53. The apparatus of claim 52, wherein the retrieved enrollment credential is an update.

54. The apparatus of claim 35, wherein the program code initiates determining a trust network.

55. An apparatus, comprising:

a controller having access to first and second computer applications; and

program code configured to execute on the controller and to retrieve an enrollment BIR correlated to a user's enrollment in the first computer application; the program code further configured to receive a capture BIR correlated to the user and to determine if the capture BIR matches the retrieved enrollment BIR within predetermined parameters, and if there is a match of the capture BIR and the retrieved enrollment BIR, the program code is further configured to store the retrieved enrollment BIR as correlated to the user's enrollment in the second computer application, whereby to enroll the user into the second application.

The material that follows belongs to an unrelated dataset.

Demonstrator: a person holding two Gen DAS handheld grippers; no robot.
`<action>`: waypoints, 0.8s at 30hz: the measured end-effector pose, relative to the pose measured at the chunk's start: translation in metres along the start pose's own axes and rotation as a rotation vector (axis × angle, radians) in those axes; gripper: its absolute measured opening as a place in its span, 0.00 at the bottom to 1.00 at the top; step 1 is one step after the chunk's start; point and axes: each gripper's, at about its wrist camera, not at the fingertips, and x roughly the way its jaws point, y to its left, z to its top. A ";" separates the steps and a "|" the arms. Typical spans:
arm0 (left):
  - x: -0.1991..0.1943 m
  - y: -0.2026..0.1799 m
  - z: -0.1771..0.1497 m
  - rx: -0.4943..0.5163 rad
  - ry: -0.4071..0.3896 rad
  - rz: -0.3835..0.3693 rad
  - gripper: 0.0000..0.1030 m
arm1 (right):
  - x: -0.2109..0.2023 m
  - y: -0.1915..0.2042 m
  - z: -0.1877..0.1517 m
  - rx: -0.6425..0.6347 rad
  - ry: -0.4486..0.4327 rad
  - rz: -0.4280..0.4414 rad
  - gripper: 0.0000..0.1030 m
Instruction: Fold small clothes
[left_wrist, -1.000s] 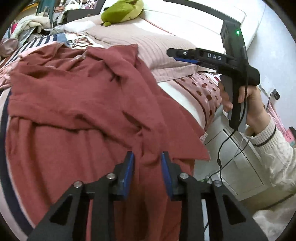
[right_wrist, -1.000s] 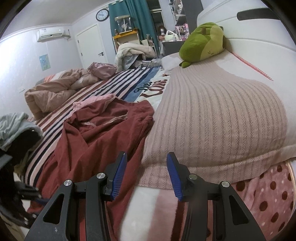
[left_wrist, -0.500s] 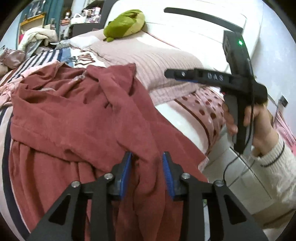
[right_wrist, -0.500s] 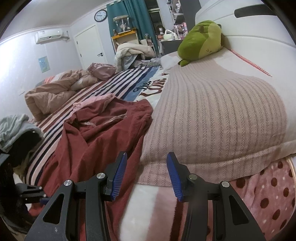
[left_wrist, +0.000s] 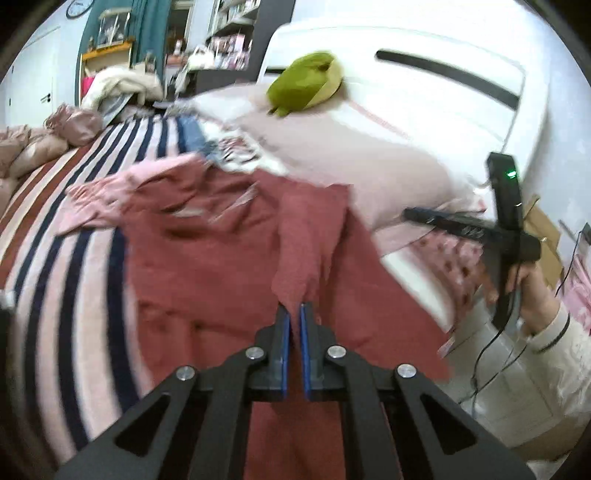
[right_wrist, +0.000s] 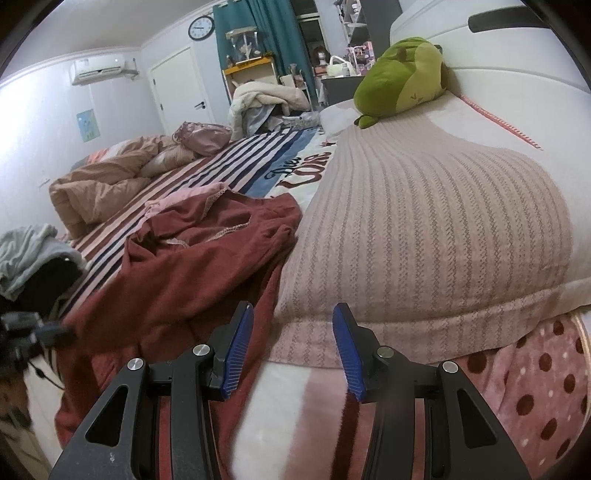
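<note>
While the bed (right_wrist: 192, 173) carried the crumpled red garment (left_wrist: 207, 258) across its striped cover, beside the ribbed pillow (right_wrist: 424, 229), the work looked to be at the first step, laying the cloth flat; the left tool (left_wrist: 294, 308) was pinched on a raised fold of it; the right tool (right_wrist: 291, 314) hung empty, jaws apart, likely needing the far edge next.
</note>
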 end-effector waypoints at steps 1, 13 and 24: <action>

56. An apparatus, comprising:

a controller having access to first and second computer applications; and

program code configured to execute on the controller and to store a retrieved enrollment credential as correlated to a user's enrollment in a first application; the program code further configured to determine if the retrieved enrollment credential is appropriate for use in the user's enrollment into a second application, wherein the user is already enrolled in the second application, and if the retrieved enrollment credential is determined to be appropriate, the program code being further configured to store the retrieved enrollment credential as correlated to the user's enrollment into the second application, whereby to update the enrollment credential of the second application.

57. The apparatus of claim 56, wherein the program code initiates retrieval of the retrieved enrollment credential from memory.

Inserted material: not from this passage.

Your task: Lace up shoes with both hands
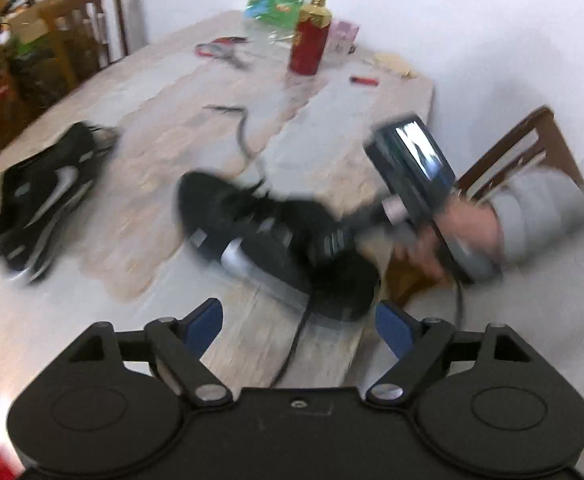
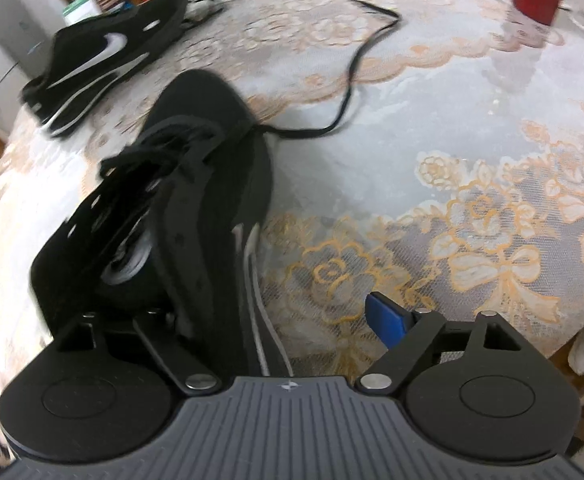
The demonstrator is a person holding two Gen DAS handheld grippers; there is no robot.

58. The apparatus of claim 56, wherein the program code initiates retrieval of the retrieved enrollment credential from a capture authentication credential submitted by the user.

59. The apparatus of claim 56, wherein the program code initiates verifying the user's desire to store the retrieved enrollment credential as correlated to the user's enrollment into the first application.

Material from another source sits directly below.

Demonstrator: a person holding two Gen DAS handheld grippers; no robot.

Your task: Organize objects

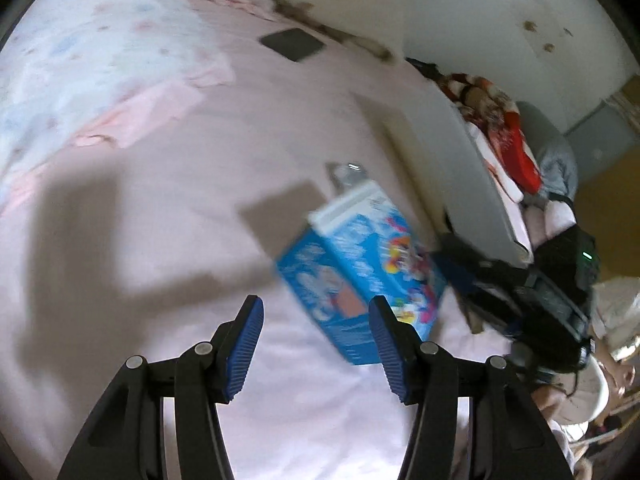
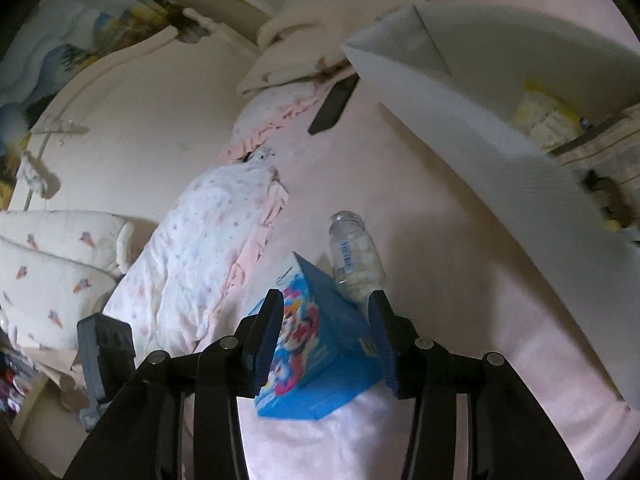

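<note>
Pink sheet [image 1: 168, 240] bare left of box [image 1: 356, 276]; white bin [image 2: 480, 152] wall bounds right side. One blue cartoon-printed box, tilted, on sheet between spread jaws of right gripper [image 2: 326, 334]; contact unclear. One clear bottle [image 2: 354, 258] just behind box. Left gripper [image 1: 316, 344] spread, empty, beside box.

pink bed sheet [image 2: 440, 216] has a blue box [image 2: 320, 360], clear bottle [image 2: 354, 256] at its 1 o'clock, dark flat pad [image 2: 334, 106] at 12, pillow [image 2: 192, 248] at 9.
</note>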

60. The apparatus of claim 59, wherein the program code initiates reception of a capture authentication credential.

61. The apparatus of claim 56, wherein the program code initiates storing the retrieved enrollment credential as an additional enrollment credential correlated to the user's enrollment into the first application.

62. A program product, comprising:

a program configured to execute on a controller having access to first and second computer applications, and to retrieve an enrollment credential correlated to a user's enrollment in the first computer application; the program code further configured to retrieve a capture credential correlated to the user and to determine if the capture credential matches the retrieved enrollment credential within predetermined parameters, and if there is a match of the capture credential and the retrieved enrollment credential, the program code is configured to store the retrieved enrollment credential as correlated to the user's enrollment in the second computer application, whereby to enroll the user into the second application; and

a signal bearing medium bearing the first program.

63. The program product of claim 62, wherein the signal bearing medium includes at least one of a recordable medium and a transmission-type medium.

64. A program product, comprising:

a program configured to execute on the controller and to store a retrieved enrollment credential as correlated to a user's enrollment in a first application; the program code further configured to determine if the retrieved enrollment credential is appropriate for use in the user's enrollment into a second application, wherein the user is already enrolled in the second application, and if the retrieved enrollment credential is determined to be appropriate, the program code being further configured to store the retrieved enrollment credential as correlated to the user's enrollment into the second application, whereby to update the enrollment credential of the second application; and

a signal bearing medium bearing the first program.

65. The program product of claim 64, wherein the signal bearing medium includes at least one of a recordable medium and a transmission-type medium.